I was sitting in Dekalb county jail after being arrested for armed robbery and aggravated assault. This was just after I had gotten convicted and given 20 years to serve without the possibility of parole. I hadn’t even lived 20 years at this time. Me, the shy intellectual honor roll student, was about to go to prison. This was devastating for me and at the time unfathomable.
A great sorrow was over me and my family. This was a perfect example of Dr. Martin Luther King Jr.’s statement “whatever affects one directly, affects all indirectly.” This would not only be a long sentence for me but would also be a hard, strenuous circumstance for all those who loved me. Getting my mental state ready for all of the hardships that I would inevitably face was paramount.
Me, a teenager, about to be sent to prison to serve hard time with killers, robbers, rapists, you name it.
I was told that I was just like those people.
One day, I along with some other guys were standing in front of the television following the Brian Nichols story.
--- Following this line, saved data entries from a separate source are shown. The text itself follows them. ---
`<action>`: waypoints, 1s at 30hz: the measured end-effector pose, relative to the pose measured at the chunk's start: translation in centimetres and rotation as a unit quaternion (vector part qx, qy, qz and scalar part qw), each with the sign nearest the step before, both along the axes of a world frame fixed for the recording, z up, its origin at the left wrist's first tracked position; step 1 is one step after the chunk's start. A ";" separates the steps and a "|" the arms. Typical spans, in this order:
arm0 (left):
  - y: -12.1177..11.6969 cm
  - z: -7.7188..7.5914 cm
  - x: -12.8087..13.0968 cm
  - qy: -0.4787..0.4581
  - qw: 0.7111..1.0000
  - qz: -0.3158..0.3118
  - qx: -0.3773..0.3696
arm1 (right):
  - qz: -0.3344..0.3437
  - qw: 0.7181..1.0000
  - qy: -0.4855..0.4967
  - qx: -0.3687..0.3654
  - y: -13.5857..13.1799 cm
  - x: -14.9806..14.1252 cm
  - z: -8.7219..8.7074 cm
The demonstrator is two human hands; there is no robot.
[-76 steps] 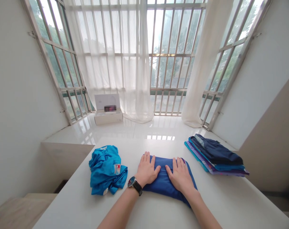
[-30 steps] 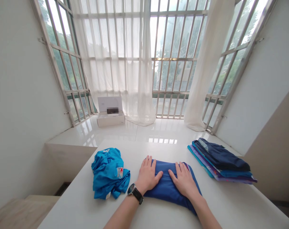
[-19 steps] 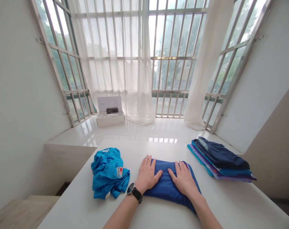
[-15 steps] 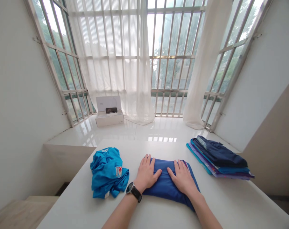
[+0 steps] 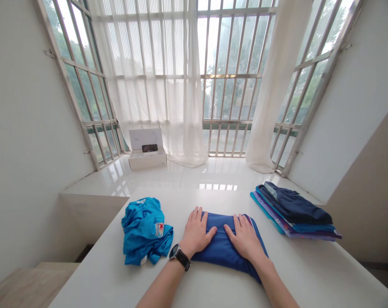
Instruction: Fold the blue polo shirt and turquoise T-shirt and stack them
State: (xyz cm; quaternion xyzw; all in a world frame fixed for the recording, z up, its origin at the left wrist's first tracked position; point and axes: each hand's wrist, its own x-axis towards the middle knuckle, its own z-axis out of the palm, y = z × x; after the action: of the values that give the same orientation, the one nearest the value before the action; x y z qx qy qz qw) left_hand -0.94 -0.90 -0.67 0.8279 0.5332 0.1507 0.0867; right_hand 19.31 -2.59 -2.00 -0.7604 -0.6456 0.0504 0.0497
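Observation:
A dark blue garment (image 5: 224, 252), folded into a flat rectangle with a red and white stripe at its right corner, lies on the white table (image 5: 210, 286). My left hand (image 5: 198, 233) rests flat on its left part, fingers stretched out, a black-strapped watch on the wrist. On its right part lies my right hand (image 5: 243, 237), palm down with the fingers spread. Left of my left hand is a crumpled bright blue shirt (image 5: 142, 235) with a red and white badge. To the right sits a stack of folded clothes (image 5: 296, 209), navy on top, blue and purple below.
Beyond the table is a glossy white window ledge (image 5: 190, 175). An open white box (image 5: 147, 160) with a dark phone-like object (image 5: 149, 148) stands on it at the left. Sheer white curtains (image 5: 181, 107) hang before the barred window. A wooden surface (image 5: 30, 284) shows at the lower left.

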 end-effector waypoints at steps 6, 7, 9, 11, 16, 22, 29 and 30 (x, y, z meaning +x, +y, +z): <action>0.0 0.1 0.0 -0.003 1.000 -0.002 0.000 | 0.001 1.000 0.000 0.006 0.0 0.0 -0.1; -0.1 0.1 -0.1 -0.003 1.000 -0.002 -0.001 | 0.001 1.000 0.000 0.007 0.0 0.0 -0.1; -0.1 0.1 -0.1 0.000 1.000 -0.002 -0.005 | 0.001 1.000 0.000 0.007 0.1 0.0 -0.2; -0.1 0.2 0.0 0.002 1.000 -0.001 -0.008 | 0.000 1.000 0.003 0.006 0.1 0.1 -0.2; -0.1 0.1 -0.1 -0.004 1.000 -0.001 -0.002 | 0.001 1.000 0.014 0.007 0.0 0.1 -0.1; 0.0 -0.2 -0.1 -0.006 1.000 -0.004 0.004 | 0.003 1.000 0.001 -0.001 0.0 0.1 -0.1; 0.0 -0.1 0.0 -0.004 1.000 -0.002 0.004 | 0.006 1.000 0.005 0.006 0.1 0.1 -0.2; 0.0 -0.1 0.0 -0.005 1.000 -0.002 0.003 | 0.005 1.000 0.004 0.005 0.1 0.1 -0.2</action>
State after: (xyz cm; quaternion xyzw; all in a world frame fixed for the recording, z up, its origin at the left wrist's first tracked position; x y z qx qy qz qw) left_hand -0.96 -0.89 -0.74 0.8287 0.5303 0.1563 0.0867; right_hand 19.45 -2.52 -2.22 -0.7567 -0.6494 0.0507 0.0559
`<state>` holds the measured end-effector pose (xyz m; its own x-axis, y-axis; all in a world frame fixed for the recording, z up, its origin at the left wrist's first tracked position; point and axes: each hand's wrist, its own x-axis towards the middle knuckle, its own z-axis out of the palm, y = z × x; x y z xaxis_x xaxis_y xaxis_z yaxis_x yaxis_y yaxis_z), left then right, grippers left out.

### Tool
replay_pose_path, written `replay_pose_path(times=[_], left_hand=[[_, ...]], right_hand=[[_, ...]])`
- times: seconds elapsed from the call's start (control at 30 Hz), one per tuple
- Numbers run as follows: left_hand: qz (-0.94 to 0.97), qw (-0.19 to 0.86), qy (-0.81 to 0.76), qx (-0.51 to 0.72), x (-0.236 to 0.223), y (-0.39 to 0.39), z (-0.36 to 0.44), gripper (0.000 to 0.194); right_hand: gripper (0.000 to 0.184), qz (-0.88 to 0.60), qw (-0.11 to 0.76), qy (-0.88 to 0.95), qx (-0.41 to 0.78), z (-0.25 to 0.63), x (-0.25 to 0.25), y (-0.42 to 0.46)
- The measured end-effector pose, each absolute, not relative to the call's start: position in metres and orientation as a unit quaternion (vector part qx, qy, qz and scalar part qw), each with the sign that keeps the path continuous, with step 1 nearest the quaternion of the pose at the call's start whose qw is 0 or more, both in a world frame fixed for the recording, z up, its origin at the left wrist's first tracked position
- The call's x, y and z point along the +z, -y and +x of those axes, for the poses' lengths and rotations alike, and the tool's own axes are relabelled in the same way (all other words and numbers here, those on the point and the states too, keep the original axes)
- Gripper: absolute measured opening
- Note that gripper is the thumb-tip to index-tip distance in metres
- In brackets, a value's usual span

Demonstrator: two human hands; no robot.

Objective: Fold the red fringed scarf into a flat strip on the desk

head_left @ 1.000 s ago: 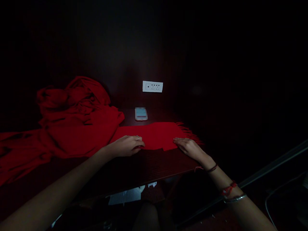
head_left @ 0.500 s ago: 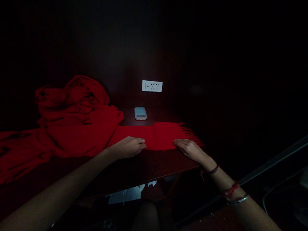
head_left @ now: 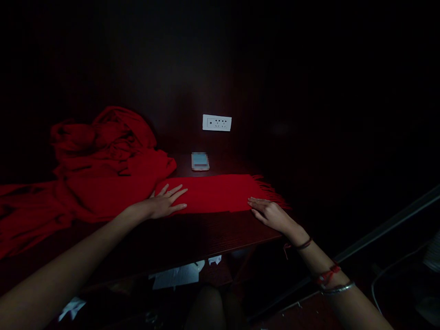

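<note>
Red cloth (head_left: 216, 193) touches splayed left grip (head_left: 163, 205) and close-fingered right grip (head_left: 271, 214).

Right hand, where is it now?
In the head view, the right hand is right of centre, fingertips on the near edge of the red cloth, beside its fringe.

We see plain, vivid red across the fringed scarf (head_left: 216, 192) and the same red, nearly black in the creases, on the bunched cloth (head_left: 103, 192). We find the table (head_left: 209, 230) dark reddish-brown with fine grain lines, the socket plate (head_left: 217, 123) white with black holes, the bangle (head_left: 340, 288) silver, the paper (head_left: 177, 277) bluish-white.
</note>
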<state>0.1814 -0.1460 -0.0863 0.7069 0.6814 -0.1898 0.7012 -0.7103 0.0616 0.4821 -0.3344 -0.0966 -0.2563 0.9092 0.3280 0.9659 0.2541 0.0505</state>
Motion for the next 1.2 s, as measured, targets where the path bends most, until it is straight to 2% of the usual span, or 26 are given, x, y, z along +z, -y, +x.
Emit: replay_pose_path(times=[0.2, 0.33, 0.47, 0.57, 0.63, 0.83, 1.03, 1.2], left_hand=[[0.935, 0.069, -0.336, -0.087, -0.074, 0.146, 0.18, 0.074], [0.957, 0.085, -0.272, -0.055, -0.055, 0.157, 0.222, 0.068], [0.959, 0.039, -0.274, 0.06, -0.068, 0.156, 0.263, 0.065], [0.95, 0.049, -0.307, 0.037, -0.089, 0.146, 0.268, 0.065], [0.947, 0.059, -0.315, 0.005, -0.097, 0.138, 0.262, 0.063], [0.946, 0.052, -0.32, 0.017, -0.1, 0.13, 0.246, 0.063], [0.938, 0.055, -0.34, 0.025, -0.105, 0.128, 0.25, 0.071], [0.938, 0.049, -0.342, 0.018, -0.103, 0.128, 0.248, 0.072]], right_hand=[[0.035, -0.612, 0.137, 0.774, -0.086, 0.478, -0.083, 0.327], [0.043, -0.636, 0.201, 0.741, -0.075, 0.467, -0.058, 0.292], [0.057, -0.698, 0.117, 0.706, -0.016, 0.456, -0.058, 0.247], [0.062, -0.727, 0.039, 0.683, 0.05, 0.458, -0.077, 0.23], [0.061, -0.736, 0.019, 0.675, 0.053, 0.466, -0.089, 0.229], [0.061, -0.761, 0.031, 0.647, 0.031, 0.486, -0.095, 0.241], [0.063, -0.732, 0.089, 0.676, 0.025, 0.461, -0.08, 0.221], [0.058, -0.706, 0.042, 0.703, 0.075, 0.446, -0.085, 0.202]])
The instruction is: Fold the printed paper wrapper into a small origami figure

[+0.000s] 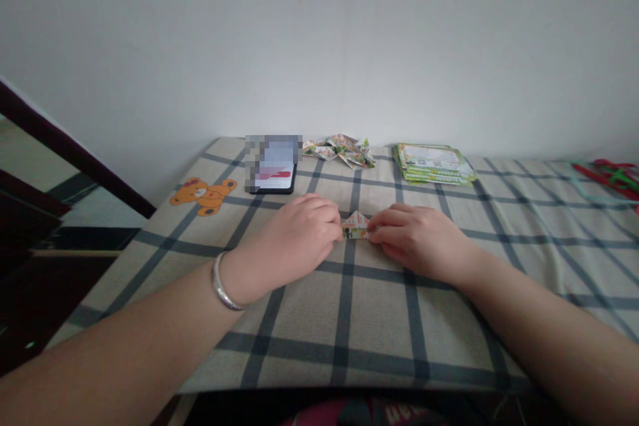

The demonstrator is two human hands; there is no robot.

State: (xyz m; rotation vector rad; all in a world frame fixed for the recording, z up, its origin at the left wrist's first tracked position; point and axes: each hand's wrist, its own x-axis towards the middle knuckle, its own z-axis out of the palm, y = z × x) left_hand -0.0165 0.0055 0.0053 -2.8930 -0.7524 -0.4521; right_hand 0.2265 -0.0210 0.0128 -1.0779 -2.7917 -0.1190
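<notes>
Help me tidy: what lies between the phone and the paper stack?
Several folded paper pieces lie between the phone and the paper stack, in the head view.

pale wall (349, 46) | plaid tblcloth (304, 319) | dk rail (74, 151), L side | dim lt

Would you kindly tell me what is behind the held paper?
Checked cloth and, farther back, folded paper pieces show behind the held paper; the strip immediately behind it is hidden.

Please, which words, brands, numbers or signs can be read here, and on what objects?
No text can be read surely.
Phone: screen partly pixelated, the rest too blurred.
Stack of cards: print too small.
Folded papers near the wall: print too small.
Nearest folded paper: print too small.
Clothing, bottom edge: pale letters, blurred and cut off.
</notes>
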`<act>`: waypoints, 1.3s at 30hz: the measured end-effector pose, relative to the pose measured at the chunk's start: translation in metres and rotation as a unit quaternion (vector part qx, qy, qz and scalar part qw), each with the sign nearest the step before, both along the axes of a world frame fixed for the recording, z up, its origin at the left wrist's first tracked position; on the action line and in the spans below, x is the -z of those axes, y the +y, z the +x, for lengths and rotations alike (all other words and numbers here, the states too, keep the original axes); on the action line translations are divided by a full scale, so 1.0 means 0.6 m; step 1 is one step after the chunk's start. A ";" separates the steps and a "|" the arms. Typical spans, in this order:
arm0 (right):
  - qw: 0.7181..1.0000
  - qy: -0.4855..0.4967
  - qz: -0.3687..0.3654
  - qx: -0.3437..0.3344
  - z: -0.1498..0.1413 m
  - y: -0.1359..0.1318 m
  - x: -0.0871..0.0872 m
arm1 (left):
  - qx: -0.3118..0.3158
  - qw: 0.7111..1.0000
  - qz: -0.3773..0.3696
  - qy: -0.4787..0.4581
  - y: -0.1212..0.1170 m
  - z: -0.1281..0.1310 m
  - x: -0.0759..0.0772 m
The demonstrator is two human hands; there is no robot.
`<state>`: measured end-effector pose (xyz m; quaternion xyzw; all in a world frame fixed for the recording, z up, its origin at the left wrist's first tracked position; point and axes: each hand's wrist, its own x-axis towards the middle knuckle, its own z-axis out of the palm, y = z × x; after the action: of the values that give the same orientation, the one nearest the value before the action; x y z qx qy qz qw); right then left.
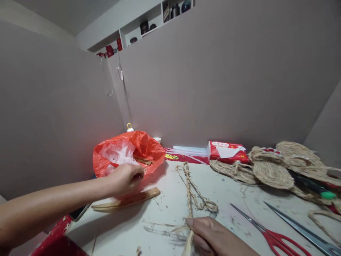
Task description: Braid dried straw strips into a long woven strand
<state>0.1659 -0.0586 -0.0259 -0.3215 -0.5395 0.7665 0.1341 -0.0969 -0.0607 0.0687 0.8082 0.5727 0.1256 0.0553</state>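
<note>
Between the thumb and fingers of my right hand [209,233] is a braided straw cord [189,193], with loose pale strands at its lower end. The cord runs away from me along the table and bends back into a small loop on the right. My left hand [133,179] is closed, held in front of the red plastic bag [156,153]; what its fingers hold, if anything, is hidden. Under that hand a flat dried, straw-coloured strip [133,199] lies on the white table [106,231].
Red-handled scissors [271,236] and a larger metal pair of blades [298,222] lie at right. Behind them are coiled woven straw pieces [271,174]. A red tissue pack [227,151] and pale thin sticks [190,151] line the back. A phone [79,212] rests at left.
</note>
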 end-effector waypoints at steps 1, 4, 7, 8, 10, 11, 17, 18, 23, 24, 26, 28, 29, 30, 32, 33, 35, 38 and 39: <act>1.000 0.002 0.002 0.007 0.000 -0.001 -0.001 | 0.019 1.000 -0.017 0.012 -0.009 0.010 0.008; 1.000 0.009 -0.011 0.021 0.001 -0.007 -0.009 | 0.060 0.996 -0.045 0.054 -0.022 0.029 0.041; 0.999 0.006 -0.019 0.027 0.001 -0.011 -0.017 | 0.033 0.996 -0.033 0.082 -0.013 0.030 0.072; 0.999 0.003 -0.019 0.031 0.001 -0.010 -0.019 | 0.012 0.997 -0.035 0.074 -0.006 0.027 0.078; 0.999 0.004 -0.020 0.033 0.002 -0.007 -0.019 | -0.018 0.997 -0.066 0.027 0.009 0.022 0.081; 0.999 0.007 -0.021 0.031 0.002 -0.006 -0.019 | -0.026 0.995 -0.093 -0.010 0.016 0.019 0.079; 0.999 0.006 -0.031 0.038 0.003 -0.005 -0.013 | -0.040 0.912 -0.300 -0.279 0.027 0.019 0.048; 0.999 0.009 -0.030 0.039 0.003 -0.006 -0.013 | -0.049 0.895 -0.320 -0.307 0.024 0.022 0.044; 0.999 0.012 -0.019 0.042 0.002 -0.009 -0.016 | -0.100 0.833 -0.373 -0.397 0.010 0.057 0.035; 0.999 0.011 -0.021 0.041 0.002 -0.009 -0.016 | -0.103 0.826 -0.371 -0.412 0.009 0.065 0.035; 0.999 0.013 -0.023 0.040 0.001 -0.008 -0.016 | -0.095 0.814 -0.367 -0.441 0.010 0.080 0.034; 0.999 0.017 -0.023 0.040 0.001 -0.006 -0.016 | -0.074 0.806 -0.372 -0.454 0.017 0.088 0.031; 0.999 0.018 -0.023 0.042 0.001 -0.006 -0.015 | -0.062 0.813 -0.374 -0.443 0.023 0.088 0.030; 0.999 0.020 -0.023 0.045 0.001 -0.005 -0.015 | -0.053 0.832 -0.365 -0.414 0.030 0.085 0.029; 0.998 0.021 -0.024 0.049 0.001 -0.005 -0.014 | -0.050 0.906 -0.277 -0.317 0.043 0.074 0.030; 0.998 0.021 -0.023 0.048 0.002 -0.005 -0.013 | -0.053 0.941 -0.210 -0.259 0.048 0.067 0.033; 0.999 0.021 -0.020 0.046 0.003 -0.005 -0.012 | -0.055 0.978 -0.110 -0.170 0.052 0.054 0.043; 0.999 0.016 -0.017 0.040 0.004 -0.006 -0.012 | -0.049 0.982 -0.131 -0.124 0.044 0.044 0.065; 0.999 0.014 -0.017 0.039 0.004 -0.006 -0.012 | -0.045 0.980 -0.153 -0.117 0.040 0.043 0.074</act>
<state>0.1682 -0.0622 -0.0185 -0.3340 -0.5116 0.7740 0.1663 -0.0709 -0.0369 0.0245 0.7437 0.6102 0.1325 0.2390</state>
His situation was similar to all of ours in the sense that he was fighting for his life. Some even more so than others. This former college athlete was being tried for a rape that he said he didn’t commit.
After two mistrials, he snapped. He went on a killing spree killing everyone that he thought played a part in trying to trap him in this physical hell. The people in the jail where I sat were ecstatic. I could hear cheers of excitement all across the seventh floor. That disturbed me deeply.
I was trying to figure out what kind of person or people could really get enjoyment out of innocent people being robbed of their lives. Witnessing the reactions of these people caused me to consider Martin Luther King’s (referring to Reinhold Niebuhr) observation that “groups tend to be more immoral than individuals.”
Does this explain the heinousness behind their reaction in that the group is only edging on the others? Was I really just like those people?
I began to think about all of the different historical events where heinous crimes were committed and were later glorified because of a benefit that came with a certain action. I had always wondered how someone could condone a grave evil such as the establishment as slavery. This is a strange comparison but now seeing such a violent event take place and people being honestly cheerful about it gave me a different perspective.
What is it about violence that makes it acceptable to inflict on people?
Socrates asked, “Is what determines piety what the gods like or do the gods like a thing because it is pious?”
Does the fact that the murder victims were not related to the inmates somehow make the murder ok because they were in opposition to them? If so, then what makes them different from the people who hung people from trees? Or how is their evil any different from the evil that they accuse the murder victims of possessing?
My question keeps arising, Am I really like these people? Day after day I seemed to be modeling myself after what I am seeing to prepare myself for the journey in which I am about to embark. The continuous cycle of jail rituals is subconsciously programming me. I remember telling myself:
“You must not fall into the habit of becoming what you know you are not.”
With this began my journey of literacy.
I learned that through education and discipline I could safeguard myself from a future filled with the consequences of bad decisions. I became an avid reader constantly feeding my curiosity. This awakened a different type of monster then the type that entered into the system in 2004. Once I found out that my mind was my superpower and learning was the fuel to feed it, I became unstoppable. I am resilient, relentless, and absorbent instead of impulsively violent.
Learning and education are keys to my future. From then to now, pursuing an education in any fashion has become top priority. From being a scholar in Arts and the Humanities to Computer Science and Software Development I have excelled. This is how I will stand out to all of the individuals who attempt to put me in a box with stereotypes.
I do not judge. But I am not like those people.
Consider me the exception.
I am J. J., not a monster. I am the silent but powerful presence of being that absorbs knowledge and creates opportunities out of the abyss. I am not a merciless hooligan. I am the heart. I am the mind. I am the intellect.